Searchers accustomed to constant website availability might be disappointed when they come across a 503 status code. However, short periods of downtime are generally acceptable. In the April session of Google Search Central’s SEO office hours, there was a discussion about the possible effects of intermittently serving 503 “Service Unavailable” status codes.
Gary Illyes, a veteran Google webmaster trends analyst, provided clarification on the search engine’s position.
“Serving a 503 status code for an extended period of time will cause a decrease in crawl rate.
Fortunately for you, 10-15 minutes every now and then is not ‘extended’ by any means, so you should be fine.”
The Significance of Uptime
Although achieving 100% uptime is desirable, it is not necessary to retain favorable rankings in Google’s search listings. Websites go through maintenance and updates and may encounter unplanned downtime occasionally. As long as these downtimes are short and rare, they are unlikely to significantly affect crawling and indexing.

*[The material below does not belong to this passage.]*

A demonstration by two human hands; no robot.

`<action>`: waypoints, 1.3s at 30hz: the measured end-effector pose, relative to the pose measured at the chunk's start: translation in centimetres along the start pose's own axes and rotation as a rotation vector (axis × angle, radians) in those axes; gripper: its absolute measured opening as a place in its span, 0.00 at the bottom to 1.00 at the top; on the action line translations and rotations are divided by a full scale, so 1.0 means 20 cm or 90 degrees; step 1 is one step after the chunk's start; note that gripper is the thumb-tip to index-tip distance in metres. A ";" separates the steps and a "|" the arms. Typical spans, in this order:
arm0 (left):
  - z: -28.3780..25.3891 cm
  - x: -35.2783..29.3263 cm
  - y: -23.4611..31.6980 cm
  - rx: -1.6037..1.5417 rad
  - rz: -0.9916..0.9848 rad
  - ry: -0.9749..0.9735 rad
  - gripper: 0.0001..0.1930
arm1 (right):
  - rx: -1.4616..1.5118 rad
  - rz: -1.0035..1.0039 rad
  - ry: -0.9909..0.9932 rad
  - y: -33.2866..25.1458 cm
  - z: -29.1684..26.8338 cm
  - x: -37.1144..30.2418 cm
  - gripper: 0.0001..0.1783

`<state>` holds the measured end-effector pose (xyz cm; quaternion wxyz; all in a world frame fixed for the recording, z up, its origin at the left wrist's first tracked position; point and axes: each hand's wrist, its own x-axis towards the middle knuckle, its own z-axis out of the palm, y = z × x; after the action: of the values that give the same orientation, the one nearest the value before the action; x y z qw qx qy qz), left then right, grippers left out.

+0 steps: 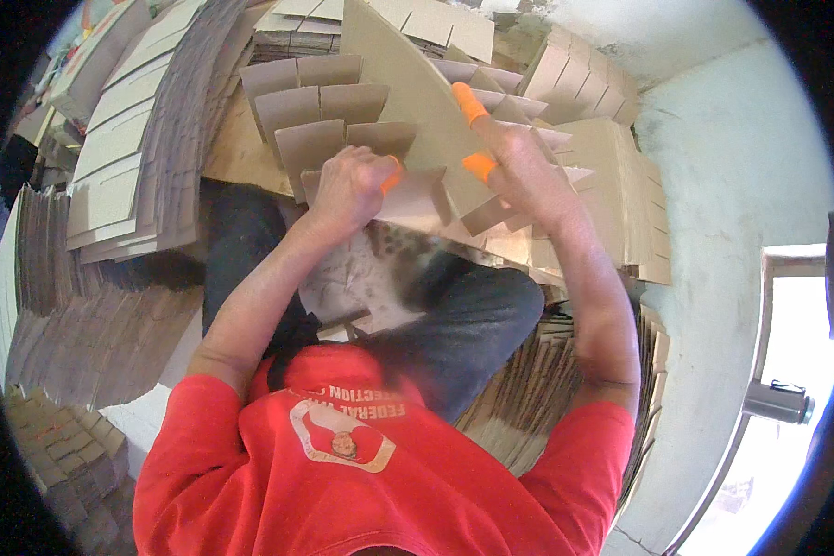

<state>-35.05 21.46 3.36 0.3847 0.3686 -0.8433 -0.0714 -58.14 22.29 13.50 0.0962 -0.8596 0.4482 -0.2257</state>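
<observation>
In front of me stands a partly interlocked cardboard divider [306, 144], its slotted cross strips upright in rows. A long, flat cardboard strip [394, 83] runs through the middle of the rows, tilted away from me. My right hand [519, 171] grips this long strip from its right side, with orange covers on the fingers that show. My left hand [350, 190] is closed at the near end of the divider, pinching a cross strip [422, 195]; an orange cover shows on one finger. Its other fingertips are hidden behind the hand.
Tall stacks of slotted cardboard sheets [125, 139] stand on the left, with more bundles [621, 185] at the right. Further cardboard piles [528, 380] lie by my bent legs. A pale wall [723, 148] and a bright doorway [788, 324] bound the right side.
</observation>
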 end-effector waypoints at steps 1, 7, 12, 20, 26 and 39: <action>0.01 0.01 0.01 -0.011 0.004 0.003 0.06 | -0.003 -0.005 0.013 0.05 0.02 -0.04 0.45; 0.02 -0.03 -0.04 -0.002 -0.042 0.014 0.06 | 0.059 0.271 0.043 -0.18 -0.08 -0.06 0.42; -0.01 -0.01 -0.01 -0.028 -0.039 0.012 0.07 | 0.405 0.401 0.182 -0.04 0.25 -0.34 0.38; -0.02 -0.01 -0.02 -0.018 -0.005 0.009 0.07 | 0.207 0.452 0.174 -0.01 0.54 -0.36 0.09; -0.10 0.06 -0.01 -0.045 0.019 0.048 0.10 | 0.019 0.327 -0.154 0.15 0.24 -0.51 0.13; -0.10 0.24 -0.27 0.073 -0.085 -0.173 0.04 | -0.177 0.106 -0.023 -0.11 -0.03 0.11 0.32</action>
<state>-32.67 14.69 5.48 0.2401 0.4321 -0.8637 -0.0980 -55.80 21.83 15.41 0.0029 -0.8283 0.5432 -0.1371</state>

While Google did not explicitly define an extended downtime period, it was noted that occasional 10-15-minute interruptions per week are considered acceptable. Previously, Google indicated that web pages could be deindexed if a site remains down for several days.
Preparing for Updates
It’s advisable to use advanced planning and strategic approaches for websites anticipating prolonged periods of downtime. Techniques such as shadowing a staging site or implementing progressive rollouts can minimize the visibility of errors and downtime.
Illyes suggests:
“If you do things by the book, meaning the website keeps being resolvable and the actual downtime is minimal, changing [configuration] should not have negative effects on your pages’ rankings in Google’s search results.”
While that continuous uptime is best from the perspective of user experience, short periods of downtime do not hurt a site’s ranking in the Google search results.

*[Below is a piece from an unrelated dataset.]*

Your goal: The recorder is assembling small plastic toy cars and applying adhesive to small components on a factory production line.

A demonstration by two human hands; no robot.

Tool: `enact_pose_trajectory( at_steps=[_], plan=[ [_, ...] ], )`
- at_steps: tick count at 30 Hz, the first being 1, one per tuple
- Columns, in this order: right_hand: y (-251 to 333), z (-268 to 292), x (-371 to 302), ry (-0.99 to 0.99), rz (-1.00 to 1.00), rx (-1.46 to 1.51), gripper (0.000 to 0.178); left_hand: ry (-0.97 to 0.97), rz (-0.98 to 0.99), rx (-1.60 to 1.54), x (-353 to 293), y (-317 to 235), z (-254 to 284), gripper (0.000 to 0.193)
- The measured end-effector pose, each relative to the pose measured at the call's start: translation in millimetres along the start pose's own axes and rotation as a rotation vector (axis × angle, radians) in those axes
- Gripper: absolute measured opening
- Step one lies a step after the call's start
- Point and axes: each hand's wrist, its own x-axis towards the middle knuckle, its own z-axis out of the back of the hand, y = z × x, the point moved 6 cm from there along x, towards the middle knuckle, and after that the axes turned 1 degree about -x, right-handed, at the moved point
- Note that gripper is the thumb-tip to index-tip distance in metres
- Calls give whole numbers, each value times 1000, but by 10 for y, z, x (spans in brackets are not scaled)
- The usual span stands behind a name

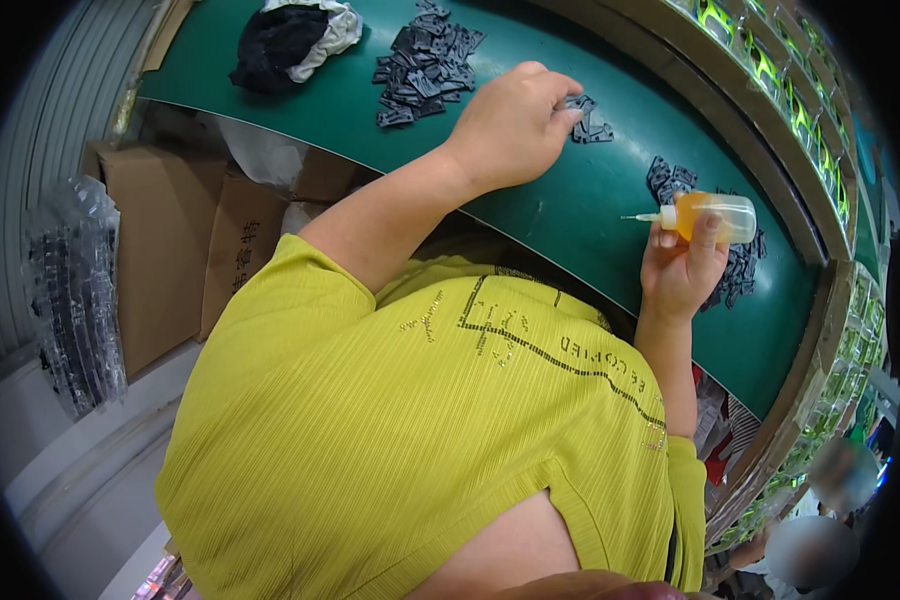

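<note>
My right hand (685,262) is wrapped round a clear squeeze bottle (732,217) with amber liquid in it. The bottle lies on its side in the grip, its thin needle tip pointing left over the green tabletop (540,210). Farther left, my left hand (518,122) reaches over the table with thumb and forefinger brought together at a few dark plastic parts (592,122). Whether a part is pinched between those fingertips is too small to make out. More black parts (670,178) lie just beyond the bottle, and others (740,270) lie beside my right hand.
A large heap of black plastic parts (425,65) lies left of my left hand. Black and white cloth (295,42) is bunched at the far left. Cardboard boxes (160,240) and a plastic-wrapped bundle (75,295) stand below the table's left edge. Racks with green-edged items (770,75) border the right.
</note>
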Motion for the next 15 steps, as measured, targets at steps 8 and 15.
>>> enact_pose_trajectory(
  at_steps=[8,15],
  plan=[
    [-21,-64,8,26,9,-48,15,-79,364,672,284,617,703,29],
    [-24,-63,7,26,21,-60,16,49,456,487,275,838,682,29]
  ],
)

Google’s assurance about short 503 status code updates puts publishers’ minds at ease, thinking that websites down might have negative effects. So many websites go through regular update cycles, be it on a weekly or monthly basis, and require website downtime to do publishers’ tasks such as publishing new content, updating products, applying security patches, and other forms of maintenance.
Moreover, there could be sudden outages, problems at the server level, and other types of downtimes that are just impossible to avoid. So long as such temporary disruptions are taken as active tasks to work upon, there is nothing to be highly afraid of with regard to losing search rankings and visibility.

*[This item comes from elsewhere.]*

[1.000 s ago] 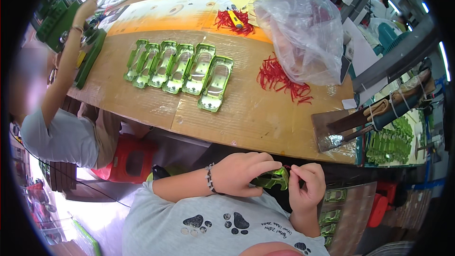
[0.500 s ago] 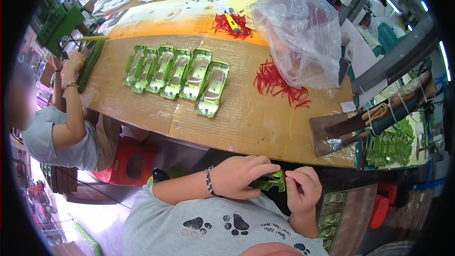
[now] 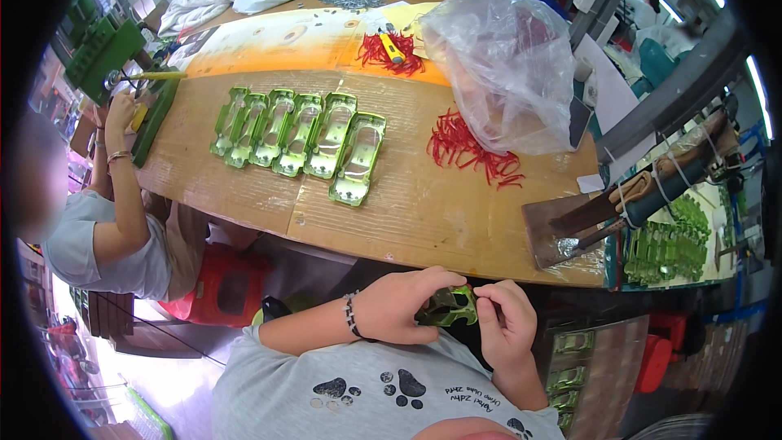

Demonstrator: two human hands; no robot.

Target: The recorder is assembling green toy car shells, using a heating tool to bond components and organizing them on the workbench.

How This Information Can Help You
Website owners, developers, and SEOs who maintain websites can learn from the valuable insights provided below about Google’s tolerance for 503 status codes.
A few take-aways are:
- Know that it is better to plan for and minimize outage during updates but not stress about very short periods serving 503s.
- Monitor analytics and user feedback to make sure that users are not heavily impacted during periods of unavailability or downtime.
- Keep the website healthy: Make sure uptime is high and errors get resolved quickly.
- Learn how you might use staged rollouts to minimize mistakes in major updates that require extended downtime.
By setting some reasonable expectations on the part of Google, a website can make informed decisions about balancing downtime with SEO priorities.